Work request:
Everything in the listing below must be reproduced exactly, apart from its images.

Source data:

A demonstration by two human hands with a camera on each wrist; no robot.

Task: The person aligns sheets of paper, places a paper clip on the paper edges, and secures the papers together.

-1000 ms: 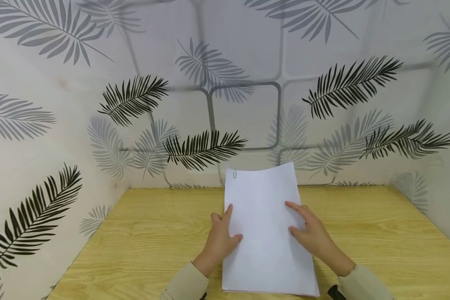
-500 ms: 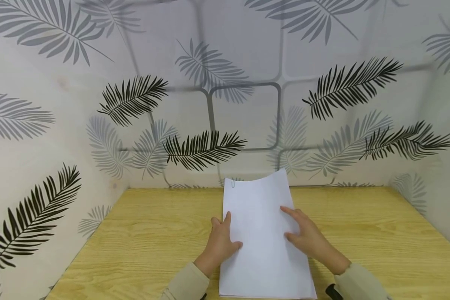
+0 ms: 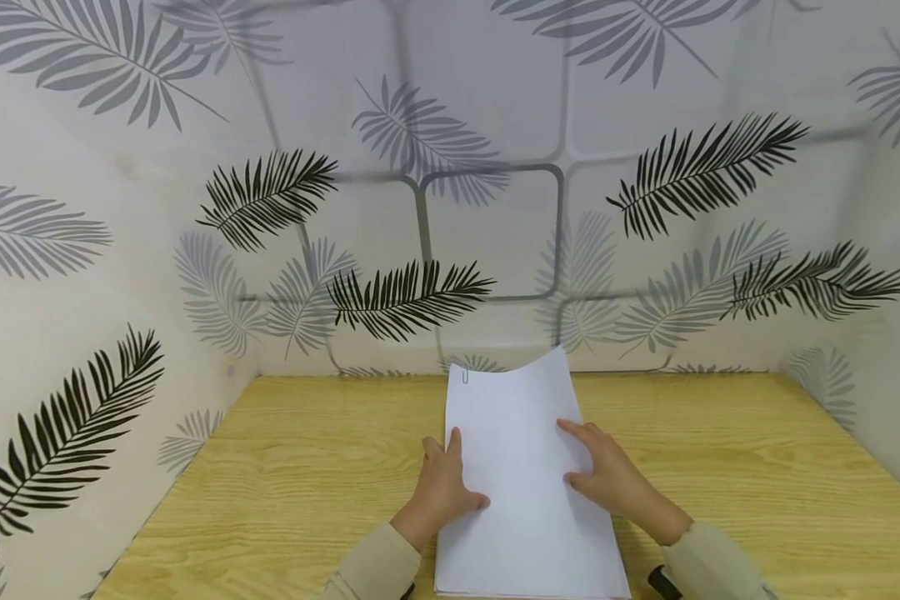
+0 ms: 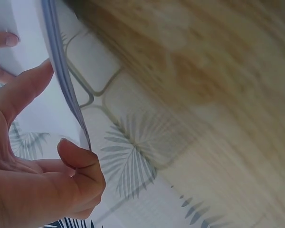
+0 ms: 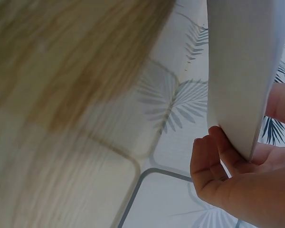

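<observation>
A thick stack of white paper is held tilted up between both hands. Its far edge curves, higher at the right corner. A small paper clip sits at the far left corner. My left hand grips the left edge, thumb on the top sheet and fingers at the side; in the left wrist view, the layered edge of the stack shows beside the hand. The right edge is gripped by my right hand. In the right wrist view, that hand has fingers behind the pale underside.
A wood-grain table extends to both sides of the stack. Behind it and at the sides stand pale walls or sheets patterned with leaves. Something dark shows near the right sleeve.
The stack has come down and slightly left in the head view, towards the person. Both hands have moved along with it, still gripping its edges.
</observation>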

Task answer:
A demonstration by two human hands with a camera on each wrist; no robot.

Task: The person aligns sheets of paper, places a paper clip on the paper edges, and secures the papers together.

-1000 ms: 
-500 ms: 
+0 ms: 
+0 ms: 
+0 ms: 

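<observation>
A thick stack of white paper is held tilted up between both hands. Its far edge curves, higher at the right corner. A small paper clip sits at the far left corner. My left hand grips the left edge, thumb on the top sheet and fingers at the side; in the left wrist view, the layered edge of the stack shows beside the hand. The right edge is gripped by my right hand. In the right wrist view, that hand has fingers behind the pale underside.
A wood-grain table extends to both sides of the stack. Behind it and at the sides stand pale walls or sheets patterned with leaves. Something dark shows near the right sleeve.
The stack has come down and slightly left in the head view, towards the person. Both hands have moved along with it, still gripping its edges.
</observation>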

This exercise requires no further work.